Schlafgewohnheiten und Gesundheit bei Jugendlichen und jungen Erwachsenen – Auswirkungenen von Schlafdefizit auf Leistungsfähigkeit und Wohlbefinden

M Betz 1, W Cassel 2, U Köhler 2
  • 1Institut für Gesundheitsförderung und -forschung, Dillenburg
  • 2Klinik für Innere Medizin mit Schwerpunkt Pneumologie Schlafmedizinisches Zentrum, Universitätsklinikum Gießen und Marburg, Marburg

Einleitung: Qualitativer guter und quantitativ ausreichender Schlaf gilt als eine der wichtigsten Ressourcen für die Gesundheit. Es wurde untersucht, welchen Einfluss die Schafgewohnheiten von Jugendlichen und jungen Erwachsenen auf Wohlbefinden, Gesundheit und Leistungsfähigkeit haben. Methodik: Im Rahmen von Gesundheitsprojekten in Schulen, Betrieben und überbetrieblichen Ausbildungszentren wurden über 8000 16- bis 25-jährige (Männer 68%, Frauen 32%) hinsichtlich ihres Gesundheitszustandes und ihrer Schlafgewohnheiten untersucht. Die Datenerhebung erfolgte über verschiedene Fragebögen (ESS, MDI, WHO–5, AG-Fragebogen). Ergebnisse: Die mittlere Schlafdauer liegt während der Woche bei 6,7±0,9 Stunden/Tag (Schlafdauer bei 21% ≤5,5 Stunden/Tag) und am Wochenende bei 9,0±2,0 Stunden/Tag (Schlafdauer bei 66% ≥9 Stunden /Tag). 62% fühlen sich tagsüber nicht ausgeruht und leistungsfähig.

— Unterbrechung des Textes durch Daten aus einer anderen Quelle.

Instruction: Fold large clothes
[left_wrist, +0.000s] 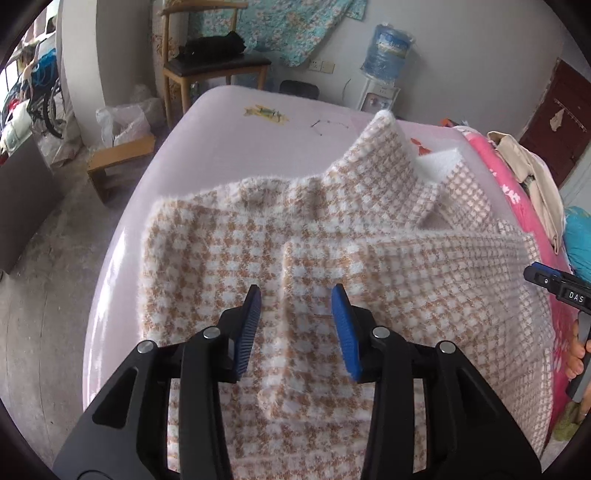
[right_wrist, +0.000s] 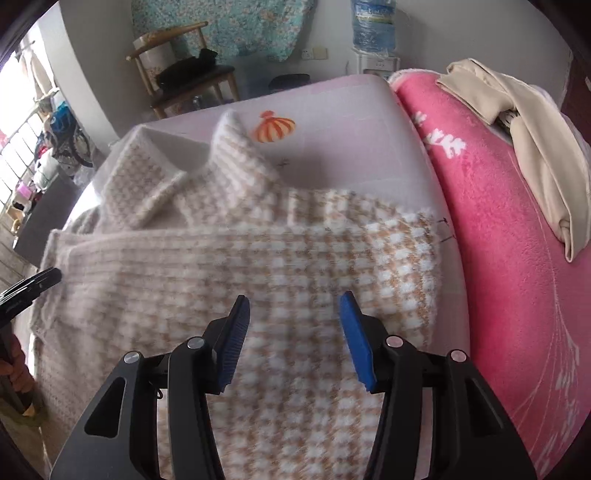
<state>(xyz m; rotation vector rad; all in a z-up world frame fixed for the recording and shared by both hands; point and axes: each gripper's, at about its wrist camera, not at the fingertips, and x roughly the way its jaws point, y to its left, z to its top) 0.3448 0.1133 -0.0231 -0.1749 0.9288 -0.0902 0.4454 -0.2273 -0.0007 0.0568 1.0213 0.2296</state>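
Observation:
A fuzzy beige-and-white checked garment (left_wrist: 229, 251) lies folded over on a pale pink bed sheet (left_wrist: 221, 147); its sleeves (left_wrist: 384, 147) reach toward the far side. My left gripper (left_wrist: 295, 295) hovers over the garment's near part, blue pads apart, with a raised fabric ridge below the gap but not pinched. In the right wrist view the same garment (right_wrist: 295, 258) spreads below my right gripper (right_wrist: 295, 301), which stands open above it with nothing between its pads. The right gripper also shows at the right edge of the left view (left_wrist: 554, 284), held by a hand (left_wrist: 576, 354).
A pink blanket (right_wrist: 517, 258) with a beige cloth (right_wrist: 524, 122) on it lies right of the garment. A wooden chair (left_wrist: 207, 66), a water dispenser (left_wrist: 384, 74), plastic bags and a low bench stand on the floor beyond the bed.

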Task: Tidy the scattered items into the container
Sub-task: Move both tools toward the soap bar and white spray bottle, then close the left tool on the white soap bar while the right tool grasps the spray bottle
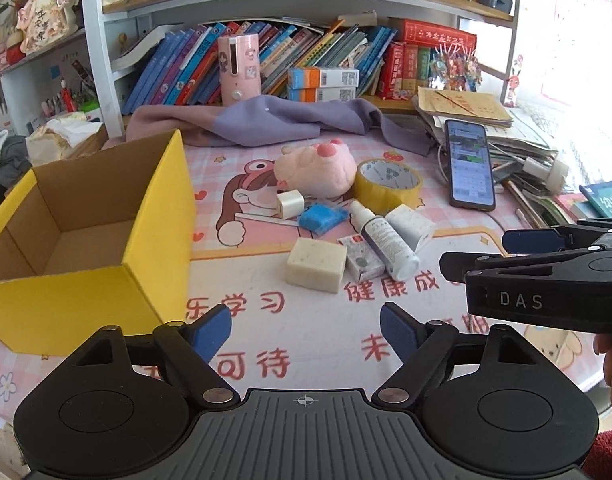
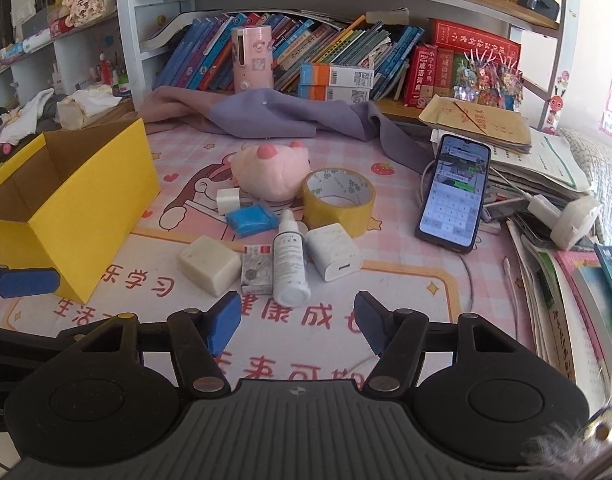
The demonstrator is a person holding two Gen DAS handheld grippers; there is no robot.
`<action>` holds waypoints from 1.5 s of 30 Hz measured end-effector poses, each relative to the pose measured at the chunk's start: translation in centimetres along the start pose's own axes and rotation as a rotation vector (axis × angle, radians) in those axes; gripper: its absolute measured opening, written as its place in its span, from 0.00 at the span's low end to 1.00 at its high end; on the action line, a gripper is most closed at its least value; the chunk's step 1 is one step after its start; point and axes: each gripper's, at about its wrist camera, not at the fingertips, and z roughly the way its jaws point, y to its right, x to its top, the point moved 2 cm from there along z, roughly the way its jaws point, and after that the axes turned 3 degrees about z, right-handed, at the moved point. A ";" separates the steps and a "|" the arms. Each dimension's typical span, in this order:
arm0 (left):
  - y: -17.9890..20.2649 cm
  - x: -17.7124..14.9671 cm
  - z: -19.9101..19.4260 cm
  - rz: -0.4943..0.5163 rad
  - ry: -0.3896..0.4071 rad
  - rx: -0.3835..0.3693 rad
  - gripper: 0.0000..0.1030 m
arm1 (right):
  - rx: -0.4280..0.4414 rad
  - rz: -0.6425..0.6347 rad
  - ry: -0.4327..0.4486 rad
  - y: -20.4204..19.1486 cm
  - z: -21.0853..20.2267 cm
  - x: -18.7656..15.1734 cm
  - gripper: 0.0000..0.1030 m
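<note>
An empty yellow cardboard box (image 1: 85,280) (image 2: 93,200) stands on the pink desk mat at the left. Scattered right of it lie a beige soap bar (image 1: 317,265) (image 2: 209,265), a small printed box (image 1: 360,257) (image 2: 257,270), a white spray bottle (image 1: 386,240) (image 2: 289,258), a white charger (image 1: 412,226) (image 2: 333,251), a blue packet (image 1: 322,218) (image 2: 251,219), a white ribbon spool (image 1: 289,204) (image 2: 227,200), a yellow tape roll (image 1: 388,184) (image 2: 340,200) and a pink plush (image 1: 316,170) (image 2: 271,172). My left gripper (image 1: 306,330) is open and empty, short of the soap. My right gripper (image 2: 297,320) is open and empty, just short of the bottle.
A phone (image 1: 470,164) (image 2: 454,192) leans on a pile of papers and books (image 2: 546,168) at the right. A purple cloth (image 1: 265,120) and a pink dispenser (image 1: 239,70) lie behind the items, under a bookshelf. The right gripper body (image 1: 546,276) shows in the left wrist view.
</note>
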 end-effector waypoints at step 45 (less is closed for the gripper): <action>1.6 3.5 13.5 0.060 -0.196 0.052 0.66 | 0.199 -0.039 -0.257 3.4 13.5 3.9 0.32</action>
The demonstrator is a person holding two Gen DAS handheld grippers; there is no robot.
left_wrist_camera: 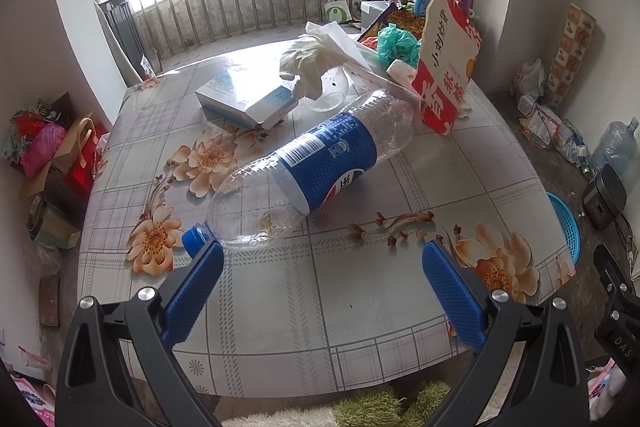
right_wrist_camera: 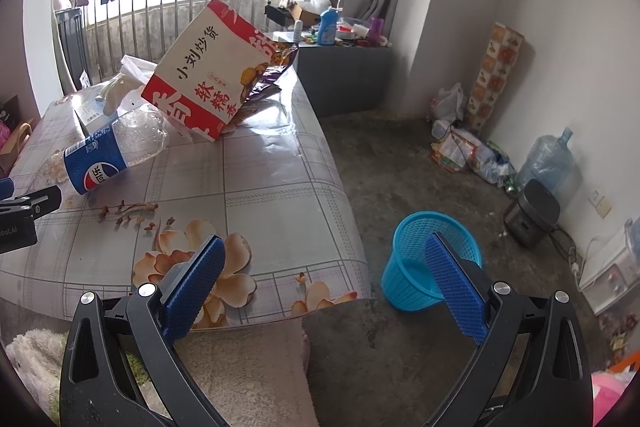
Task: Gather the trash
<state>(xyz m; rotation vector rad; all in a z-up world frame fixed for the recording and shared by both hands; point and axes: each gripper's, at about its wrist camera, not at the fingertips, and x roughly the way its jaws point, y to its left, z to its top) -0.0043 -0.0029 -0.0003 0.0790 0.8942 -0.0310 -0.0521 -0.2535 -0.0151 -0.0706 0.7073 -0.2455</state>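
On the table (left_wrist_camera: 360, 307), a box (left_wrist_camera: 248, 101) is seen at the left, then a glove (left_wrist_camera: 308, 61) draped over a cup (left_wrist_camera: 330, 95). An empty bottle (left_wrist_camera: 312, 167) lies on its side mid-table, cap toward the left gripper (left_wrist_camera: 322, 291), whose jaws are spread wide and empty just short of it, apparently lined up for a grasp. A paper bag (left_wrist_camera: 446, 63) is propped on clutter further right. The right gripper (right_wrist_camera: 324, 283), likewise open and empty, is held past the table edge, above the floor near the bin (right_wrist_camera: 424, 259), where trash is presumably dropped.
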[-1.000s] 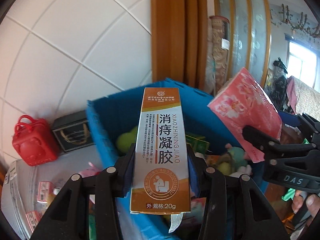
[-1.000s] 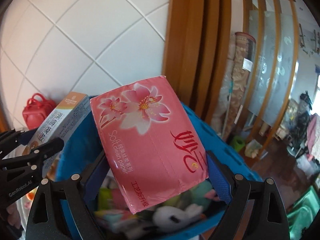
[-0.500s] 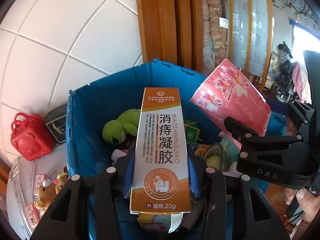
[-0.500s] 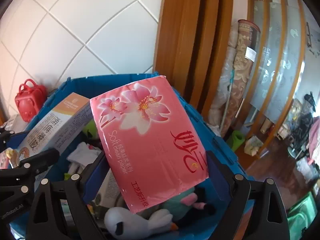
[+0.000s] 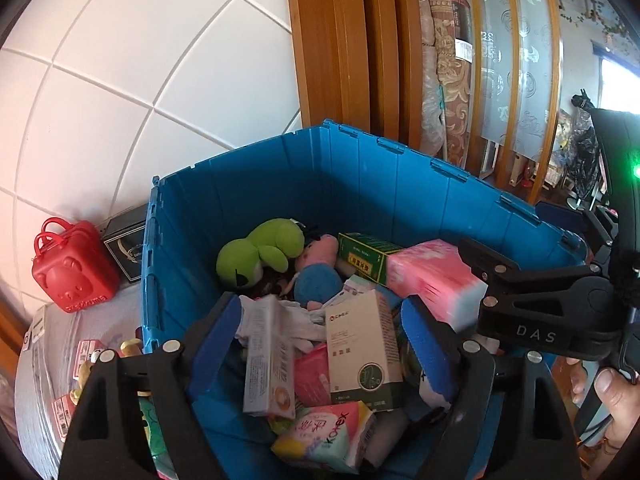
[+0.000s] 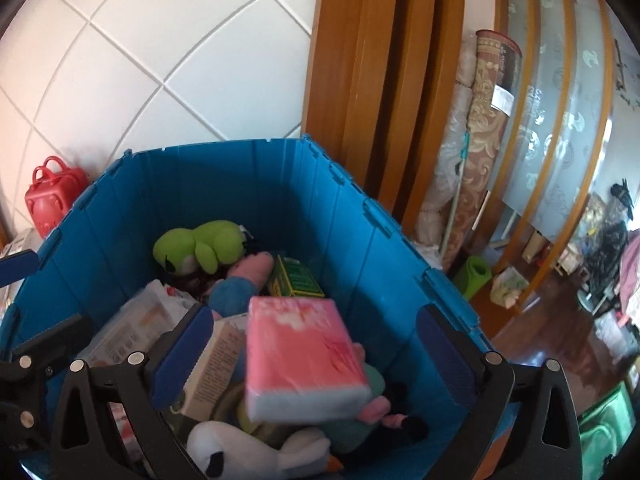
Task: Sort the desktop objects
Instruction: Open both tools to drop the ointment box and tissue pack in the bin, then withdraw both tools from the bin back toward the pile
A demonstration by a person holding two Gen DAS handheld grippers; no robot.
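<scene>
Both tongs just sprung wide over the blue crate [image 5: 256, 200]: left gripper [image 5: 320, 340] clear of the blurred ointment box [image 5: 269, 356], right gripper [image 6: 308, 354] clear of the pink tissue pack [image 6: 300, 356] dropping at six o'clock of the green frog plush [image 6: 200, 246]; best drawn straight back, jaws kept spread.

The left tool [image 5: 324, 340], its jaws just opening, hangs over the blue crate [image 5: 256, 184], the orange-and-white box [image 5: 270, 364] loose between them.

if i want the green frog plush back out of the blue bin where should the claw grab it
Take the green frog plush by its rounded body, coming from above. It lies on top of the pile at the back of the blue bin, near the far wall, so a sideways approach looks blocked. The soft body should squash between the pads.
</scene>
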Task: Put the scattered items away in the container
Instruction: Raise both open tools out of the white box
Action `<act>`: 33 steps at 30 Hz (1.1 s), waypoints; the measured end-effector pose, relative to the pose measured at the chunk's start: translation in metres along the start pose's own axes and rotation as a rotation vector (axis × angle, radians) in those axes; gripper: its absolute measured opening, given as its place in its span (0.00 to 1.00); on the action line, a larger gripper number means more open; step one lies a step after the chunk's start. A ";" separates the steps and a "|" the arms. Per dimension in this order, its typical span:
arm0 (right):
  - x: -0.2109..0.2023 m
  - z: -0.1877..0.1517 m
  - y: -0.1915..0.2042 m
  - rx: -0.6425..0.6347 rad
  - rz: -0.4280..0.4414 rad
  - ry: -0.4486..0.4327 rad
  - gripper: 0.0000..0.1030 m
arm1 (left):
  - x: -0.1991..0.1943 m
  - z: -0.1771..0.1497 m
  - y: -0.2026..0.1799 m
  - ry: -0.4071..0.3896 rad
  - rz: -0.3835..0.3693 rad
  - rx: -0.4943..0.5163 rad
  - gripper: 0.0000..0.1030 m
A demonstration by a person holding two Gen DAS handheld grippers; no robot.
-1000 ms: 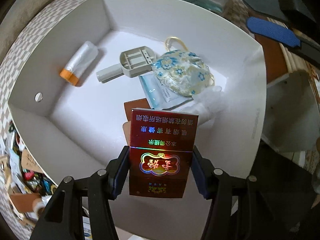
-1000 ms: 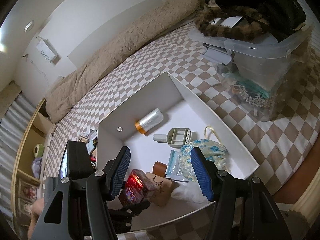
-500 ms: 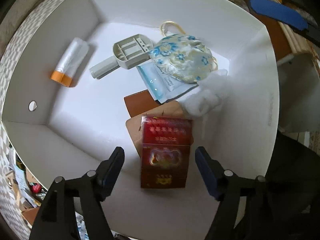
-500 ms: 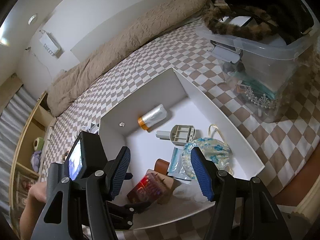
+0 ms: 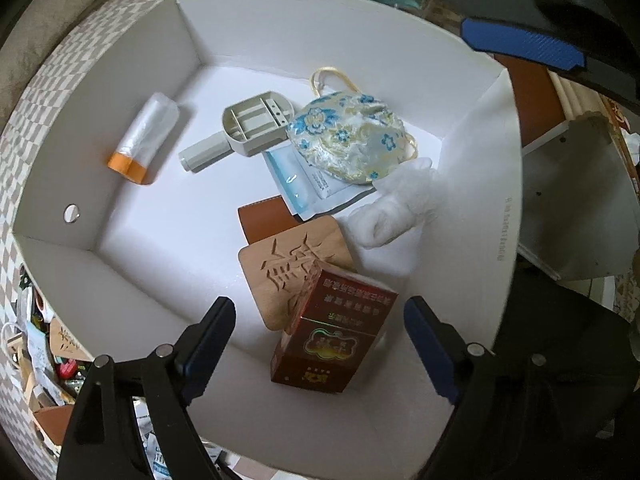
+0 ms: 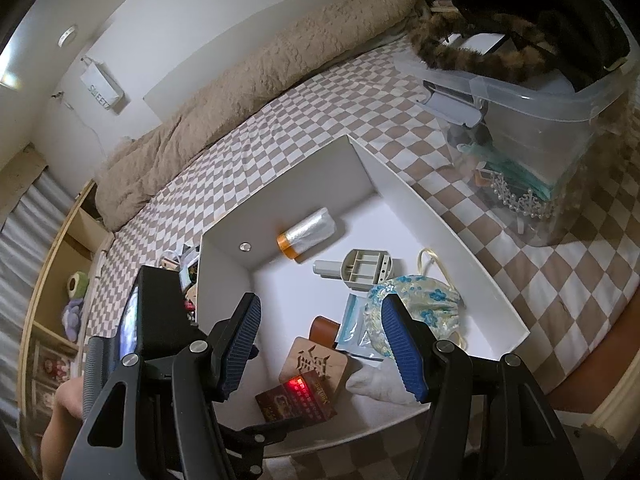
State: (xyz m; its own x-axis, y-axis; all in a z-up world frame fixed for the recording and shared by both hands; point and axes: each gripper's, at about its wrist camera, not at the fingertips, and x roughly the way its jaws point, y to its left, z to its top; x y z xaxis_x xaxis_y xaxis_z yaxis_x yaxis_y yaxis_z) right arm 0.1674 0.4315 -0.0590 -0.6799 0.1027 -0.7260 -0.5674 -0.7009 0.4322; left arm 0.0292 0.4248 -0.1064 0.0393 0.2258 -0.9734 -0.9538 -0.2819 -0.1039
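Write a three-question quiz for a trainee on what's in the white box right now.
1. True or false: the red cigarette pack is clamped between the pads of the left gripper.
2. What does the red pack partly rest on? A) the floral pouch B) the carved wooden coaster C) the orange-capped roll
3. Fill in: the right gripper holds ____.

Key
1. False: the pack lies in the white box, clear of both pads, and the jaws are opening.
2. B
3. Nothing: its jaws stand apart, with nothing held between them.
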 end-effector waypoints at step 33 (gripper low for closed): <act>-0.027 -0.017 0.096 -0.263 -0.049 -0.125 0.83 | -0.156 -0.110 0.042 -0.595 0.202 -0.311 0.84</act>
State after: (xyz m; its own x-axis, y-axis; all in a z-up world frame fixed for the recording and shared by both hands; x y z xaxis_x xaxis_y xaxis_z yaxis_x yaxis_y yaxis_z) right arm 0.1397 0.3493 -0.0070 -0.7157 0.2160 -0.6642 -0.4724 -0.8502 0.2325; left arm 0.0157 0.2753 0.0189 -0.3837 0.5881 -0.7120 -0.7923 -0.6057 -0.0733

Hauptursache ist ein Schlafdefizit, das mit einem schlechteren Gesundheitszustand, vermehrten psychischen Beschwerden, Herz-Kreislauf-Beschwerden, Magen-Darm-Beschwerden und mehr AU-Tagen korreliert. Nicht erholsamer oder zu wenig Schlaf führen bei 68% zu dem Wunsch häufig oder sehr häufig länger schlafen zu wollen. Nach der WHO–5 Well-Being-Scale weisen insgesamt 39% Beeinträchtigungen beim Wohlbefinden auf. Dabei ist nicht ausreichender bzw. nicht erholsamer Schlaf der stärkste Einflussfaktor auf das Wohlbefinden. Lediglich 17% fühlen sich beim Aufwachen frisch und ausgeruht. 40% zeigen nach der ESS (≥11 Punkte) in den letzten zwei Wochen eine erhöhte Tagesmüdigkeit. 20% geben an, dass sie in den letzten 12 Monaten Schlafstörungen hatten, 1,9% waren deshalb in Behandlung. Fazit: Viele Jugendliche und junge Erwachsene leiden unter permanentem Schlafmangel, was sich ungünstig auf Gesundheit, Wohlbefinden und Leistungsfähigkeit auswirkt. Entsprechend kommt im Rahmen von präventiven und gesundheitsfördernden Maßnahmen dem Thema Schlaf eine herausragende Bedeutung zu.